_What you need to do_. Give again, exactly as written, each line of the material below starting at the line that contains "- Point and" and ending at the line that contains "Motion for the". Both ends count, and no other line does.

_Raw data_.
══════════════════════════════

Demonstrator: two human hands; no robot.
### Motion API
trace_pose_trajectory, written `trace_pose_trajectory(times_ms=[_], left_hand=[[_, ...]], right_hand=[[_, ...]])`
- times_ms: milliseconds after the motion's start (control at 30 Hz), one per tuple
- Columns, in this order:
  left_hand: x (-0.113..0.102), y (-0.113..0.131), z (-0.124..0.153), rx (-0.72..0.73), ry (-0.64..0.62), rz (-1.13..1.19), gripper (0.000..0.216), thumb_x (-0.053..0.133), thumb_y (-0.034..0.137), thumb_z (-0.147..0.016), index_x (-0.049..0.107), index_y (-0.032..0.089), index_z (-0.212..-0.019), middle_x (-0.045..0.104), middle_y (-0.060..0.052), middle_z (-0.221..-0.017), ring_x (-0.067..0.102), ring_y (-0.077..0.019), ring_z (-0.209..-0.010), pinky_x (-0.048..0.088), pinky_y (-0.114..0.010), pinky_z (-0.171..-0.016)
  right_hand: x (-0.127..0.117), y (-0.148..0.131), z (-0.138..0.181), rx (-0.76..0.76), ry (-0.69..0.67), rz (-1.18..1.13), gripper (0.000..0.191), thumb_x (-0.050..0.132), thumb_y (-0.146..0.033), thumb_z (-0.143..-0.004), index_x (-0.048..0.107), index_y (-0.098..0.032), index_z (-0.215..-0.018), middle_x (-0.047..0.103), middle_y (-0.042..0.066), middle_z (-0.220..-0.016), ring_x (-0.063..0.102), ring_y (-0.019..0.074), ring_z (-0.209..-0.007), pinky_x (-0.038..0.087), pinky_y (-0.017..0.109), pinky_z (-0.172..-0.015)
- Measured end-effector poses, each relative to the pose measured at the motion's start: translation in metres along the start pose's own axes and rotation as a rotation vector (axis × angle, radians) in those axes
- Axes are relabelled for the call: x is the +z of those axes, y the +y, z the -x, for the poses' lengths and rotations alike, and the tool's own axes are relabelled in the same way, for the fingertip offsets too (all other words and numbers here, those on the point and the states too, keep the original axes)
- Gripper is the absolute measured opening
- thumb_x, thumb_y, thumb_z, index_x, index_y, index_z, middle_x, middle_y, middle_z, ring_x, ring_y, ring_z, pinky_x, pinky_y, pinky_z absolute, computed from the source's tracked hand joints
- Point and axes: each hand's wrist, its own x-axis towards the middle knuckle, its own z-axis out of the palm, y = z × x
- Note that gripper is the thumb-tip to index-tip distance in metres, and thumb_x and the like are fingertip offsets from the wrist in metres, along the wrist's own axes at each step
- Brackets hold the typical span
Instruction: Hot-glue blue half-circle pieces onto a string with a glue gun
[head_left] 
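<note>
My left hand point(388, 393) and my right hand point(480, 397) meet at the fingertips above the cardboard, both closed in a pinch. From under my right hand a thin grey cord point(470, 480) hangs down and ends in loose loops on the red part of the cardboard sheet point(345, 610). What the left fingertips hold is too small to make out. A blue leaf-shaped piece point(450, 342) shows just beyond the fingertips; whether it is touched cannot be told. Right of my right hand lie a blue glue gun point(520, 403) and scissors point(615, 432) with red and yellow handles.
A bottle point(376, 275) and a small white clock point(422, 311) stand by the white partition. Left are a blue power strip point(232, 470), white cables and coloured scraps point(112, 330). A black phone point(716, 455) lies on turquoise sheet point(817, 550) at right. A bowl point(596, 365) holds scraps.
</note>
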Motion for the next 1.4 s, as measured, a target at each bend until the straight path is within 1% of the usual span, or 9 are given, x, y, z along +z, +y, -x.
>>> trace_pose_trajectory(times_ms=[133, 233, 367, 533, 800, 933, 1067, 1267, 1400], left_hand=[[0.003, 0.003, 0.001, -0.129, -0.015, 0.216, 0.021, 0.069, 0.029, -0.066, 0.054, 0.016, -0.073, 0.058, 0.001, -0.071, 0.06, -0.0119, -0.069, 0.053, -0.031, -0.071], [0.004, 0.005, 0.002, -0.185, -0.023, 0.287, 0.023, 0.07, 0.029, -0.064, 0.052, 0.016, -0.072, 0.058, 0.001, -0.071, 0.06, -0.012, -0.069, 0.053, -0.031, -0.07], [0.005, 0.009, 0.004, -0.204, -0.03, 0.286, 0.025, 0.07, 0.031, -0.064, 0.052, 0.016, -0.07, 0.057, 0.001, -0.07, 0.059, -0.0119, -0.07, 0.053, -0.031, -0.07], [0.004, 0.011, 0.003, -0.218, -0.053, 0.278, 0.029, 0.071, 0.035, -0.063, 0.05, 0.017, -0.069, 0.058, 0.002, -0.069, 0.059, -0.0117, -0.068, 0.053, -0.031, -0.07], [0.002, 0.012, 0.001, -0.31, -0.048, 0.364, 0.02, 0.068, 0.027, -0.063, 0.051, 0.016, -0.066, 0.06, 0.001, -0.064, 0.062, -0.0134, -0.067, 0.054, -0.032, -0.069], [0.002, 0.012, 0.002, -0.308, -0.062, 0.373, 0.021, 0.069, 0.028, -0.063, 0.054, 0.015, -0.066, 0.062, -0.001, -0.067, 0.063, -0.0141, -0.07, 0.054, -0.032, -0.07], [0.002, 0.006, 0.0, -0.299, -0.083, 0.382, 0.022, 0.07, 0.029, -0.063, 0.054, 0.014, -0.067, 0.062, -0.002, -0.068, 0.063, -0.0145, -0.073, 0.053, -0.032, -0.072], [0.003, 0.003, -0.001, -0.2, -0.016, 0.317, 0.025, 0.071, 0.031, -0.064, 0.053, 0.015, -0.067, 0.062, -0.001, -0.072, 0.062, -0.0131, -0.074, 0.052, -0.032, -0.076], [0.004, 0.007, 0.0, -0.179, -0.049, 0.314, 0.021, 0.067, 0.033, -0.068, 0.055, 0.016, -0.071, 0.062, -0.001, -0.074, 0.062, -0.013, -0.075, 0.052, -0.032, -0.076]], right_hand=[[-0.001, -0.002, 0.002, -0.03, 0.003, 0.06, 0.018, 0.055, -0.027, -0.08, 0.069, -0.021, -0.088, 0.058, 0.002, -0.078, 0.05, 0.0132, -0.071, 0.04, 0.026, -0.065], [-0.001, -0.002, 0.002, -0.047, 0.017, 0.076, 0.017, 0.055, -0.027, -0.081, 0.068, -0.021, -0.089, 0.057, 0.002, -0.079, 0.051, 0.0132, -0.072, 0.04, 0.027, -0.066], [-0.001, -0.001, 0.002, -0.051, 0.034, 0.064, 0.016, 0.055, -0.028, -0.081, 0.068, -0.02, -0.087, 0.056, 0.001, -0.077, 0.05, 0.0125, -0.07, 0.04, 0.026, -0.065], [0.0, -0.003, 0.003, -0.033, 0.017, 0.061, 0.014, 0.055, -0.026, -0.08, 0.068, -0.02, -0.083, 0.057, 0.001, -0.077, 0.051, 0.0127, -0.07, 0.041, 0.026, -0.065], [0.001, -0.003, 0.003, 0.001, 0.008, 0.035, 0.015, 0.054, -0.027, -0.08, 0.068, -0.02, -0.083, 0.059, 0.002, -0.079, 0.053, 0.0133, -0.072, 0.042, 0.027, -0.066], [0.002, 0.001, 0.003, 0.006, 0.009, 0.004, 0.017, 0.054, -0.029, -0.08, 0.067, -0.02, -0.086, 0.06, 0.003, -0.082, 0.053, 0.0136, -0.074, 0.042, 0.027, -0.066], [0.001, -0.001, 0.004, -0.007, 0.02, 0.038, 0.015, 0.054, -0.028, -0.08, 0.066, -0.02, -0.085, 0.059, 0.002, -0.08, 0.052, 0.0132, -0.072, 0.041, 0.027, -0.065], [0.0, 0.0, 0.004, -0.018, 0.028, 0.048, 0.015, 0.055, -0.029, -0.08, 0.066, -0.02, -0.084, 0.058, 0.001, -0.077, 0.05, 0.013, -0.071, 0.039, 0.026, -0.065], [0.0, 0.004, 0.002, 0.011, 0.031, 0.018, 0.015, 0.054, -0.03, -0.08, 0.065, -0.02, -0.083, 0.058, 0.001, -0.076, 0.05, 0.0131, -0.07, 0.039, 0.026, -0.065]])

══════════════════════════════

_Task solution_.
- Point and axes: each hand's wrist, its own x-axis towards the middle knuckle, its own z-axis out of the palm, y = z × x
- Note that gripper is the thumb-tip to index-tip distance in metres, and thumb_x and the like are fingertip offsets from the wrist in metres, along the wrist's own axes at each step
- Brackets hold the typical span
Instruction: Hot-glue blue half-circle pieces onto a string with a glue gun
[head_left] 
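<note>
My left hand point(388, 393) and my right hand point(480, 397) meet at the fingertips above the cardboard, both closed in a pinch. From under my right hand a thin grey cord point(470, 480) hangs down and ends in loose loops on the red part of the cardboard sheet point(345, 610). What the left fingertips hold is too small to make out. A blue leaf-shaped piece point(450, 342) shows just beyond the fingertips; whether it is touched cannot be told. Right of my right hand lie a blue glue gun point(520, 403) and scissors point(615, 432) with red and yellow handles.
A bottle point(376, 275) and a small white clock point(422, 311) stand by the white partition. Left are a blue power strip point(232, 470), white cables and coloured scraps point(112, 330). A black phone point(716, 455) lies on turquoise sheet point(817, 550) at right. A bowl point(596, 365) holds scraps.
</note>
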Motion for the next 1.4 s, as measured, a target at each bend until the straight path is within 1% of the usual span, or 9 are given, x, y, z along +z, +y, -x.

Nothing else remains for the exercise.